To offload a CUDA graph to a GPU, you need to instantiate an executable CUDA graph of tf::cudaGraphExec and create a tf::cudaStream to run the executable graph. The run method is asynchronous and can be explicitly synchronized on the given stream.

tf::cudaGraph graph;
// modify the graph ...

// create an executable CUDA graph and run it through a stream
tf::cudaGraphExec exec(graph);
tf::cudaStream stream;
stream.run(exec);

// wait for the executable cuda graph to finish
stream.synchronize();

There is always an one-to-one mapping between an tf::cudaGraphExec and its parent CUDA graph in terms of its graph structure. However, the executable graph is an independent entity and has no lifetime dependency on its parent CUDA graph. You can instantiate multiple executable graphs from the same CUDA graph.

Update an Executable CUDA Graph

Many GPU applications require launching a CUDA graph multiple times and updating node parameters (e.g., kernel arguments or memory addresses) between iterations. tf::cudaGraphExec allows you to update the parameters of tasks created from its parent CUDA graph. Every task creation method in tf::cudaGraph has a corresponding method in tf::cudaGraphExec for updating the parameters of that task.

tf::cudaStream stream;
tf::cudaGraph cg;

// create a kernel task
tf::cudaTask task = cf.kernel(grid1, block1, shm1, kernel, kernel_args_1);

// instantiate an executable graph
tf::cudaGraphExec exec(cg);
stream.run(stream).synchronize();

// update the created kernel task with different parameters
exec.kernel(task, grid2, block2, shm2, kernel, kernel_args_2);

// run the updated executable graph
stream.run(stream).synchronize();

Between successive offloads (i.e., iterative executions of a CUDA graph), you can ONLY update task parameters, such as changing the kernel execution parameters and memory operation parameters. However, you must NOT change the topology of the CUDA graph, such as adding a new task or adding a new dependency. This is the limitation of Nvidia CUDA Graph.
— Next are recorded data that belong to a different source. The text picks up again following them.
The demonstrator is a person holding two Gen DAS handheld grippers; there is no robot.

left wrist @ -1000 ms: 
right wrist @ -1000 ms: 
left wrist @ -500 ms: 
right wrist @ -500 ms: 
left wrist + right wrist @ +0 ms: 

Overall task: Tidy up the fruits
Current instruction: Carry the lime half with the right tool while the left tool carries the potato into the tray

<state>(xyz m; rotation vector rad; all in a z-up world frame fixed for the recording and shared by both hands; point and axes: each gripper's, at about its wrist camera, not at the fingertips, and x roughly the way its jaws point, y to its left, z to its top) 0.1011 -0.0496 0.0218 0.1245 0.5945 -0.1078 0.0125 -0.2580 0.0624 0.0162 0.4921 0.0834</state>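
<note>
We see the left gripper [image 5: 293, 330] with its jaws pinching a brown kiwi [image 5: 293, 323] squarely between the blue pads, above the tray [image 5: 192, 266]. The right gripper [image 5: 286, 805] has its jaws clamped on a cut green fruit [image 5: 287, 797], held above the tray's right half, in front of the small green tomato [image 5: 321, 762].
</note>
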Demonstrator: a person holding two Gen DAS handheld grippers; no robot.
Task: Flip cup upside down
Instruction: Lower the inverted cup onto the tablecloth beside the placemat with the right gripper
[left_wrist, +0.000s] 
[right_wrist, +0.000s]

Integrate a CUDA Graph into Taskflow

As tf::cudaGraph is a standalone wrapper over Nvidia CUDA Graph, you can simply run it as a task. The following example runs a CUDA graph from a static task:

tf::Executor executor;
tf::Taskflow taskflow;

taskflow.emplace([](){
  // create a CUDA graph inside a static task
  tf::cudaGraph cg;
  cg.kernel(...);
  
  // instantiate a CUDA graph executable and run it through a stream
  tf::cudaGraphExec ecec(cg);
  tf::cudaStream stream;
  stream.run(exec).synchronize();
});